Our photographs are posted on Facebook, Instagram, or they’re shared on small, high resolution screens of smartphones. What we see is a carefully curated slice of life: A series of unending sunny vacations, night-life shenanigans, dreaded pursed lip self-portraits, and gourmet dinners.
Unsatisfactory, mundane, and embarrassing photos are quickly deleted, leaving us with a parade of smiles and sequins. Which is perhaps why the Facebook page Dirty Old Boston is quickly gaining popularity. The page is a home for pictures from the 1930s through the mid-1980s, and a pageant of perfection it is not.
The photos are grainy, the street scenes are gritty, and some of the pictures — such as a recent series of prom snap shots — are the sort of sweet but cringe-worthy moments that would never survive the delete key today.
Sifting through shoe boxes of old photos and searching the Web, fans of the page upload images of a pre-gentrified Boston when urban flight depleted neighborhoods, the elevated Orange Line darkened city streets, and the seedy Combat Zone thrived. Visitors to the page can see how the skyline has transformed, cars have changed, hairstyles have come and gone. It’s a vision of a world from when computers were punch-card operated.
In less than a year, Dirty Old Boston, started by retired teacher and West Roxbury resident Jim Botticelli, has collected nearly 45,000 “likes” on Facebook. It was announced last week that Dirty Old Boston will be adapted into a book to be published in the fall of 2014.
“I’m a nostalgia buff, which is why I love looking at these pictures,” Botticelli said. “But it’s also to show people what the city used to look like. You have people who have been living here for 10 or 15 years who have no idea what the city was.”
Botticelli, who came to Boston for college in 1972 to study at Northeastern University, recalls a Kenmore Square that was populated by dingy rock clubs like the Rathskeller (better known as the Rat), a dive that smelled like stale beer and ashtrays, rather than the restaurants fragrant with hand-rolled cavatelli which exist there today.
Those memories are what draw fans such as 54-year-old Edward Onessimo to the page. He also contributed a few of his own old photos.
“I’m of an age where less and less of my city is the way I first encountered it,” he said. “Having dinner at B&G Oysters last night I remembered that it was once the home of Capriccio, my original favorite South End restaurant, and nobody there now would remember that. I basically grew up in the Combat Zone, where my father had a fruit stand. That neighborhood alone has changed multiple times before my eyes.”
The pictures on the page aren’t limited to long-departed supper clubs and trolley cars. At the time of the Boston Marathon bombings, many posted pictures from marathons past. Family war heroes showed up earlier this week to commemorate Memorial Day.
It’s a crowd-sourced history of the city that doesn’t exist in books, said Chris Lovett, news director of Boston Neighborhood Network News.

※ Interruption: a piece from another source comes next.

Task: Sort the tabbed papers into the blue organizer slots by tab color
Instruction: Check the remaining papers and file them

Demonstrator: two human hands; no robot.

“These are pictures that people in the news business don’t normally shoot, so there are some shots where there was nothing going on,” Lovett said. “There are people who just happened to be walking around shooting pictures or watching a band at a club.”
Lovett submitted photos of the late Park Theatre in Dorchester (it was showing “Grease” and “Foul Play.”) He took the photos himself, and put them on the site. The publishers of the forthcoming Dirty Old Boston book acknowledge that it will be challenging to obtain permission from those posting photos, but also to ensure that the quality is high enough for a glossy book.
Furthermore, many of the postings on the Dirty Old Boston page are photos found on the Internet. If Union Park Press, the publisher of the book, was to run those without permission, they would be facing “a lion’s den of copyright issues.”
“We decided to put up a website — it’s Dirtyoldbostonproject.com ,” said Shelby Larsson, director of marketing and publicity of the small publishing house. “It’s our submissions site. What we’re looking for are pictures that are owned directly by that person. They either took them, or they own them because they were left from a family member.”
If response to the book is as enthusiastic as it has been for the Web page, Union Park Press should have no problem. Especially with rabid posters such as illustrator and cartoonist Rich Sullivan.
“Dirty Old Boston is total nostalgia, and we boomers love nostalgia . . . ourselves, of course,” he joked.
Terri Affanato McAvoy, who owns an optical shop in North Attleborough and a ceramics business in Italy, visits the site multiple times a week to recall her old Boston of the 1970s and ’80s. She also shares her old pictures.
“Maybe everything now is just so fast, high tech, and impersonal that we long for the simpler times,” she said.
But it’s not only boomers who are fans of the site. Robert McCarthy, a 23-year-old graphic designer, confesses that he checks the site daily.
“It’s fascinating for me to see how much things have changed,” he said. “It’s shocking that there was an entire part of town showing X-rated movies. People say Boston is prudish, but clearly it wasn’t.”